20 Greenpeace New Zealand Ltd v Minister of Fisheries HC Wellington CP492/93, 27 November 1995.
21 Westhaven Shellfish Ltd v Chief Executive of Ministry of Fisheries, above n 10, at [19].
but is on the narrow point of whether it can be taken into account when setting the TAC. The fifth cause of action concerns the reasonableness of the Minister’s decision against the backdrop of what was decided in 2018. The sixth cause of action concerns the consequences on TACC if the alleged errors in the other causes of action are made out.
[36] Forest & Bird submit these are all narrow grounds of review that go to the lawfulness of the Minister’s decision. It submits Fisheries Inshore and Te Ohu have not shown why their interests are not adequately protected by the Minister’s defence of the proceeding. It is concerned the parties will extend the narrow grounds of review to a broader range of fisheries management considerations.
[37] Forest & Bird submits that the public has an interest in the purpose of the Fisheries Act “to provide for the utilisation of fisheries resources while ensuring sustainability” and the Minister’s function in setting the ‘size of the pie’ which gives effect to this purpose.22 It submits the size of quota, in which it accepts Te Ohu has a direct interest, depends on the size of the pie but says this is not a direct effect. It says those with a licence to exploit fisheries do not have greater standing than those with a public interest in the sustainability of fisheries.
[38] I consider the interests which Fisheries Inshore and Te Ohu represent, and Te Ohu directly as a quota holder, are affected by the outcome of the judicial review. If Forest & Bird’s submissions are accepted, voluntary industry measures will not be relevant to the Minister’s decision under s 13. That would undercut the success Fisheries Inshore and Te Ohu had in the 2019 review and through the consultation process in having the Minister take into account the Industry Rebuild Plan.
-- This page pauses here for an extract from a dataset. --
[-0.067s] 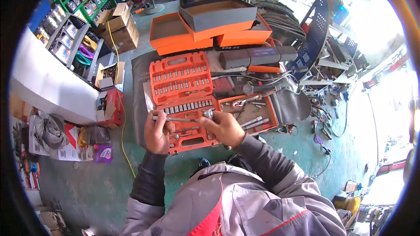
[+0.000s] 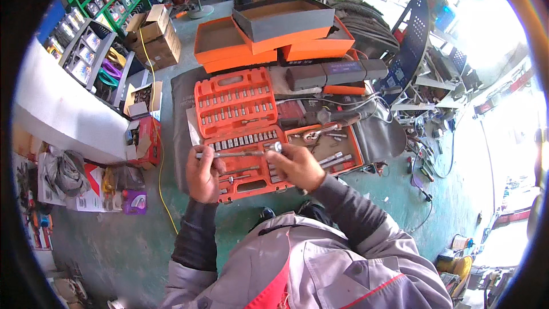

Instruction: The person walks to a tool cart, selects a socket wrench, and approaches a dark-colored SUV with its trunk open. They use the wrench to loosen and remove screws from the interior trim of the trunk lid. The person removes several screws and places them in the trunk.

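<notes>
Metal rod crosswise, left to right

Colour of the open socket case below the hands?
Orange-red socket case; shows best in the head view.

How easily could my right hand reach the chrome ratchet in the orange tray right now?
Probably yes, once freed: the orange tray lies close beside your right hand and nothing seems to cover the chrome ratchet, but that hand is holding another chrome-headed tool.

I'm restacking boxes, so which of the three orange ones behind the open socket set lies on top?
The middle box: it alone has a dark grey rim, and it overlaps the left box and right box.
</notes>
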A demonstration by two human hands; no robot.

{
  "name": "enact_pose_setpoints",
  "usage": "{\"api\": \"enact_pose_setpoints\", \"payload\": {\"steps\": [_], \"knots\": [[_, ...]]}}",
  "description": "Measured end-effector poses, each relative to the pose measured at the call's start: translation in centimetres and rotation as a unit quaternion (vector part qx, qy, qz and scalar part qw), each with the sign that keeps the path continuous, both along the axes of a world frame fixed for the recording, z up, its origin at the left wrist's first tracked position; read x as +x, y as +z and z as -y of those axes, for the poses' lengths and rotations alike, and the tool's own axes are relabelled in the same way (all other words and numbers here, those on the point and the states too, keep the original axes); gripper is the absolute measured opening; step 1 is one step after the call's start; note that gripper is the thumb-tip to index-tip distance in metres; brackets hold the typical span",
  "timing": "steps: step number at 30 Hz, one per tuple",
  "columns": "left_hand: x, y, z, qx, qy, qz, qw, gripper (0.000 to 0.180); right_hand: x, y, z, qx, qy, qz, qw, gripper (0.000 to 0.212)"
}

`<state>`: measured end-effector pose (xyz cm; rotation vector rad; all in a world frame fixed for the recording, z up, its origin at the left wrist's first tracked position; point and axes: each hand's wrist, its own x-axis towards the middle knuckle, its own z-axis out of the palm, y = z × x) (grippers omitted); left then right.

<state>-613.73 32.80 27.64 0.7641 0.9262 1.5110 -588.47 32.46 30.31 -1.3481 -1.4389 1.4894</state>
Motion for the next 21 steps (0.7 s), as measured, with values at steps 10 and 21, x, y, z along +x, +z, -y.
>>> {"api": "enact_pose_setpoints", "payload": {"steps": [10, 21], "knots": [[-6.7, -3.3, 1.2, -0.068, 0.063, 0.238, 0.967, 0.018, 13.3, -3.5, 0.5, 0.091, -0.134, 0.344, 0.925, 0.034], [-3.4, -2.4, 1.7, -0.069, 0.019, 0.239, 0.968, 0.023, 11.7, -5.5, -2.9, 0.06, 0.0, 0.549, 0.834, 0.063]]}}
It is the industry (as represented by Fisheries Inshore and Te Ohu) that has a particular interest in maintaining its success on this matter.
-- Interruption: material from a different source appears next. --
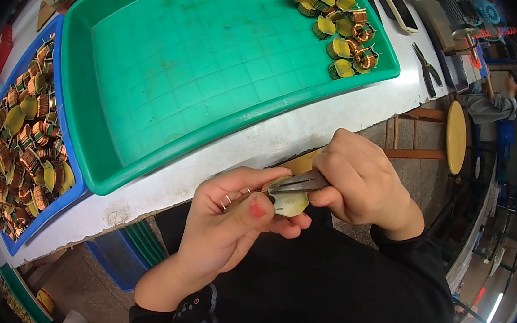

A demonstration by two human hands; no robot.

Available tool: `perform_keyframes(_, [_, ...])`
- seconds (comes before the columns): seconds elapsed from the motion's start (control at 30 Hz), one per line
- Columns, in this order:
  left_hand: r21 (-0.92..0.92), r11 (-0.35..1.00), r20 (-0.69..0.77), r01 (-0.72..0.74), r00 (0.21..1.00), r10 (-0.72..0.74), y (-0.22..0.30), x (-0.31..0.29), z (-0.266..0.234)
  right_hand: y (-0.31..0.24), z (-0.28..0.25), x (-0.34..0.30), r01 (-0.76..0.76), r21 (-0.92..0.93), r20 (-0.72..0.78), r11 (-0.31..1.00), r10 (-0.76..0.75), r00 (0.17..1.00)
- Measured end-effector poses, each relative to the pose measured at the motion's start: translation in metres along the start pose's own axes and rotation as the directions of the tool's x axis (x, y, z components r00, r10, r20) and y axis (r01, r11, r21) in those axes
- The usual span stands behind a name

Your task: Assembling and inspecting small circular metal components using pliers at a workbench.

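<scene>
Just off the near edge of the white bench (305, 133), I see my left hand (230, 223) pinching a yellow-taped coil (289, 203) while my right hand (360, 180) grips pliers (298, 184) clamped on it. The green tray (200, 67) lies mostly bare beyond.

lighting: bright, even, from overhead; soft sheen on the large green plastic tray (147, 166). shadows: faint, short, under the tray rim on the scuffed white worktable (305, 133). focus: centre sharp. edges: strong fisheye bend, dark vignette, corners dim and blurred.
</scene>
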State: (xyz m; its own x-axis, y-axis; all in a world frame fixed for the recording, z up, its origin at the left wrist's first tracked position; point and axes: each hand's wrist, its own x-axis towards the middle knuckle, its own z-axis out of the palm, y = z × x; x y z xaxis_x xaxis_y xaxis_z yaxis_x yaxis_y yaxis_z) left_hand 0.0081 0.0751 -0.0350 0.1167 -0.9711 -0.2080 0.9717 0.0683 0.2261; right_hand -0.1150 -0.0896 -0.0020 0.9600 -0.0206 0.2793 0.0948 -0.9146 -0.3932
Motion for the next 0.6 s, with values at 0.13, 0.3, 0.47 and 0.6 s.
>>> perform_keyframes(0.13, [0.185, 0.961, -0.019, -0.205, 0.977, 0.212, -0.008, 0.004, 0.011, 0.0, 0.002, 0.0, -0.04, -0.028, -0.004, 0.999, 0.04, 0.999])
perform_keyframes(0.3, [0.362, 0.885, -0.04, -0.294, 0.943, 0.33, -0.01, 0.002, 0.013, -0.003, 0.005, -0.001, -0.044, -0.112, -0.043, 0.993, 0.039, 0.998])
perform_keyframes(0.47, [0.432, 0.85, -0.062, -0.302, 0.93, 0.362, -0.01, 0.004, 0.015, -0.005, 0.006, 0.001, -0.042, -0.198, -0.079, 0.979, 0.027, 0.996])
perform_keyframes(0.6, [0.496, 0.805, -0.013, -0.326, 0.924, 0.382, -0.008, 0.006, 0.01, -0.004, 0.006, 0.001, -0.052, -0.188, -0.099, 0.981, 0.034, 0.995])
[39] More generally, the Court will make a decision on how s 13 is to be interpreted and, if Forest & Bird is successful, that interpretation will govern the setting of the TAC and, consequently the TACC. This will affect those with quota entitlements. Forest & Bird accepts that Fisheries Inshore and Te Ohu have a sufficient interest to
22 Fisheries Act, s 8.
intervene. The issue is whether Fisheries Inshore and Te Ohu should be denied the right to appeal if the High Court agrees with Forest & Bird’s position. It is conceivable that the Minister might decide not to appeal the High Court decision, but Fisheries Inshore and Te Ohu might wish to do so. I consider their interests are sufficiently affected that they should be able to bring an appeal.
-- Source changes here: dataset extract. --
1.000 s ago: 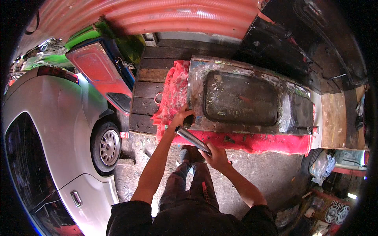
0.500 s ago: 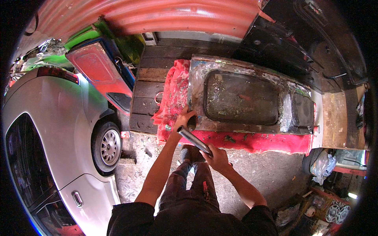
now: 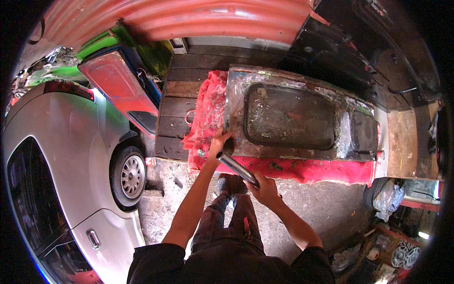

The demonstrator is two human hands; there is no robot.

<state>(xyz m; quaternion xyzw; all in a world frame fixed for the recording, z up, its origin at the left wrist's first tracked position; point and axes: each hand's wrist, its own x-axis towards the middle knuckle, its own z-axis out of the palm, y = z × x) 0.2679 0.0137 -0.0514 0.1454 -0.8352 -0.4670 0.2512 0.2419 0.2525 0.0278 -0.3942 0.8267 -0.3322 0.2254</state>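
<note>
My right hand (image 3: 265,190) is closed round the near end of a shiny metal tube-shaped tool (image 3: 238,169). The tool slants up and left, its dark far end close to my left wrist. At the near left corner of a worn metal vehicle panel (image 3: 240,137), my left hand (image 3: 220,142) has its fingers curled beside a dark rounded object (image 3: 229,144); what exactly they grip is hidden. Scraped paint and bare patches mark the panel, which has a large recessed section and a smaller one. It lies on a red cloth (image 3: 208,109).
Under the cloth is a dark plank bench (image 3: 182,90). A silver car (image 3: 61,142) stands close on the left, with painted panels (image 3: 113,78) leaning behind it. A large black panel (image 3: 350,52) rises at the back right. Wrapped items (image 3: 388,199) and clutter sit at the lower right.
The tube-shaped tool and my right hand have shifted slightly right, the tool's far end a little further from my left forearm. My left hand stays at the panel's corner.
</note>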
[40] In my view, Forest & Bird’s concern that the issues on the review may become too broad can be controlled through the exercise of discipline from the experienced counsel representing Fisheries Inshore and Te Ohu. They intend to act collaboratively and to avoid duplication. They can be expected to do so.
[41] I conclude it is just for Fisheries Inshore and Te Ohu to be joined as respondents rather than to simply to intervene. Given the narrow and overlapping grounds of review and Fisheries Inshore and Te Ohu’s interest in them, and the collaboration between them to ensure focus and to avoid duplication, I do not consider it is necessary to limit the scope of their participation as respondents at this point.
Result
[42] The applications by Te Ohu and Fisheries Inshore to join as respondents are granted.
[43] Costs are reserved. The parties did not resist this. I consider they are better determined in the context of the substantive judicial review when the outcome of Forest & Bird’s claim will be determined, Te Ohu and Fisheries Inshore’s input into that outcome will be clear and Forest & Bird’s public interest role can be considered. These factors constitute special reasons not to fix costs on the joinder application at this time.